According to Vic Morris, a nano expert at the IFR, this technique in a larger form, micro-encapsulation, was well established in the food industry. The major difference with nano-encapsulation was that the smaller size might be able to take nutrients further or deliver them to more appropriate places. [emphasis mine]

They’ve been talking about trying to encapsulate and target medicines to more appropriate places and, as far as I’m aware, to no avail. I sense a little overenthusiasm on the experts’ part. Kelland does try to counterbalance this by discussing other issues with nanofood such as secretiveness about the food companies’ research, experts’ concerns over nanoparticles, and public concerns over genetically modified food. Still the allure of ‘all you can eat with no consequences’ is likely to overshadow any journalist’s attempt at balanced reporting with resulting disappointment when somebody realizes it’s all much more complicated than we thought.

Dexter Johnson’s Sept. 22, 2010 posting ( Protein-based Nanotubes Pass Electrical Signals Between Cells) on his Nanoclast blog offers more proof that we still have a lot to learn about basic biological processes,

A few years back, scientists led by Hans-Hermann Gerdes at the University of Bergen noticed that there were nanoscale tubes connecting cells sometimes over significant distances. This discovery launched a field known somewhat by the term in the biological community as the “nanotube field.”

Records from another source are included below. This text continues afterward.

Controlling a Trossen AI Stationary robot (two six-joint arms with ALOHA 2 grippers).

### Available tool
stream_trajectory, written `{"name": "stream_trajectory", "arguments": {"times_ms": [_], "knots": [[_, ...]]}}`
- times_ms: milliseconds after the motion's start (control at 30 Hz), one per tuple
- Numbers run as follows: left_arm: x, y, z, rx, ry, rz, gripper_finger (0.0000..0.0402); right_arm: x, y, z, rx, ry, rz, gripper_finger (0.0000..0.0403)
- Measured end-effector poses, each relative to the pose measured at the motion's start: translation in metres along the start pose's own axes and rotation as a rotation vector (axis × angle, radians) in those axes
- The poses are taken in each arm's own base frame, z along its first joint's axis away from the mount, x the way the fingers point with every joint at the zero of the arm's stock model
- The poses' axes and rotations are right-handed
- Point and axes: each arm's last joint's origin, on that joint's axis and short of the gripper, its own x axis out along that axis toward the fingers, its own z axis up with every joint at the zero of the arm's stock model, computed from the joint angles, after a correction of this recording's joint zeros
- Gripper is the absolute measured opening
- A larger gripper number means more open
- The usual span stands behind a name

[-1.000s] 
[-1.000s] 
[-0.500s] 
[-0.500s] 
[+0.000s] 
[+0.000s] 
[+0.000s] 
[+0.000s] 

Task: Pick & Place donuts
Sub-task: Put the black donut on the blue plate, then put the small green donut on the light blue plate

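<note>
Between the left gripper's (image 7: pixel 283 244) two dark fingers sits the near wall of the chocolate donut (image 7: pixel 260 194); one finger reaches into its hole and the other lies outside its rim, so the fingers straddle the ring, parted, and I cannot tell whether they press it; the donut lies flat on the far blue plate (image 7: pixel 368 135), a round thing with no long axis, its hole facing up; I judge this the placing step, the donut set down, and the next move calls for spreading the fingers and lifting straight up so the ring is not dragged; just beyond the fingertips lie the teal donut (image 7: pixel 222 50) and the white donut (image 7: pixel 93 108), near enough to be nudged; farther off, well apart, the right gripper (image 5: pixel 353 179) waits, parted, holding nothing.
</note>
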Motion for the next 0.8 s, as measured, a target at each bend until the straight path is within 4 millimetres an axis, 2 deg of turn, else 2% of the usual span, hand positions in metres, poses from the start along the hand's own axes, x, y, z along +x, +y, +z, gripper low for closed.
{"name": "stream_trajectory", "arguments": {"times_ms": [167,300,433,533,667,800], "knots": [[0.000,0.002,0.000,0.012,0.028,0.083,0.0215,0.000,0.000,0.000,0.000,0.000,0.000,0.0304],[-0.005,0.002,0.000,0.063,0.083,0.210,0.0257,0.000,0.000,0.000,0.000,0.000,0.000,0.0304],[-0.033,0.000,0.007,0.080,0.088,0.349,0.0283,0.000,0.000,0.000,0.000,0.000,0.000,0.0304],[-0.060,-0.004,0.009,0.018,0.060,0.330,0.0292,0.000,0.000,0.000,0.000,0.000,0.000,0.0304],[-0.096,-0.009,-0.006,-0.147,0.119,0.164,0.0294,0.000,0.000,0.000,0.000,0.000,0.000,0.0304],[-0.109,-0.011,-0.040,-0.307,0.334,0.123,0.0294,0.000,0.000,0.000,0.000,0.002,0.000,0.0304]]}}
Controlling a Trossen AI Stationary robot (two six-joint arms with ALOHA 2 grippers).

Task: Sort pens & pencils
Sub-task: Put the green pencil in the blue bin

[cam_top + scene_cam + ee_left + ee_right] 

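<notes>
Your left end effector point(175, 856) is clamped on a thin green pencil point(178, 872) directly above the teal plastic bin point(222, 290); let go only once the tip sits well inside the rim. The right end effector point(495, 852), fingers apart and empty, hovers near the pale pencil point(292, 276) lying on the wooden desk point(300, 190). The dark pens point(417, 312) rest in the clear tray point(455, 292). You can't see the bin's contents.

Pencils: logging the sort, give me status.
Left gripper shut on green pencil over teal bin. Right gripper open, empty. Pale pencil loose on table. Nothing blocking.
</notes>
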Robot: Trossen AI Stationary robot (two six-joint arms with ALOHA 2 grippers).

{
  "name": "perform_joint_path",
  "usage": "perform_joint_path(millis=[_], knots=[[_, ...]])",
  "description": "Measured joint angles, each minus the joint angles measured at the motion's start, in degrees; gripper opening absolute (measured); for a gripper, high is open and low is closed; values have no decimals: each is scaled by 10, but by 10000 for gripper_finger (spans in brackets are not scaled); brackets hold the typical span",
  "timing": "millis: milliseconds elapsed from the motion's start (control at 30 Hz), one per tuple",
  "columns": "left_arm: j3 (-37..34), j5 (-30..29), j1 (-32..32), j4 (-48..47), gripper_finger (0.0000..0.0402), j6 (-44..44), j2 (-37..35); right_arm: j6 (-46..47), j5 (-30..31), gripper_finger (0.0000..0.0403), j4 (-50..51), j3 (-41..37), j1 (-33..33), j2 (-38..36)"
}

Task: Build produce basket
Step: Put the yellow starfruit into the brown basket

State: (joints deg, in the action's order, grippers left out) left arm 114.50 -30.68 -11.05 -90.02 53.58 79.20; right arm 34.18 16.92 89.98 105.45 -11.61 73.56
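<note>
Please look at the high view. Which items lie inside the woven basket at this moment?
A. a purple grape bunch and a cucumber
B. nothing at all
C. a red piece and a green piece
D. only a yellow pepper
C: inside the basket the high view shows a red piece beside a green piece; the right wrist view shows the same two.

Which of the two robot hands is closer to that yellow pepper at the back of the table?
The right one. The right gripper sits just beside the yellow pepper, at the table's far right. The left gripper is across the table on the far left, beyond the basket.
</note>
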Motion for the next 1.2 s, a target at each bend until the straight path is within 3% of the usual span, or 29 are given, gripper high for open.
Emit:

Microbiologists remained somewhat skeptical on what this phenomenon was and weren’t entirely pleased with some explanations offered because they seemed to fall outside “existing biological concepts.”

So let’s start summing up.  The team notices nanotubes that connect cells over distances which microbiologists have difficulty accepting as “they [seem] to fall outside existing biological concepts. [emphasis mine] Now the team has published a paper which suggests that electrical signals pass through the nanotubes and that a ‘gap junction’ enables transmission to nonadjacent cells.  (Dexter’s description provides  more technical detail in an accessible writing style.)

As Dexter notes,

Another key biological question it helps address–or complicate, as the case may be–is the complexity of the human brain. This research makes the brain drastically more complex than originally thought, according to Gerdes. [emphasis mine]

Getting back to where I started, scientists are people too. They have their enthusiasms as well as pressure to get grants and produce results for governments and other investors, not to mention their own egos.  And while I’ve focused on the biological and medical sciences in this article, I think that all the sciences yield more questions than answers and that everything is far more complicated and  interconnected than we have yet to realize.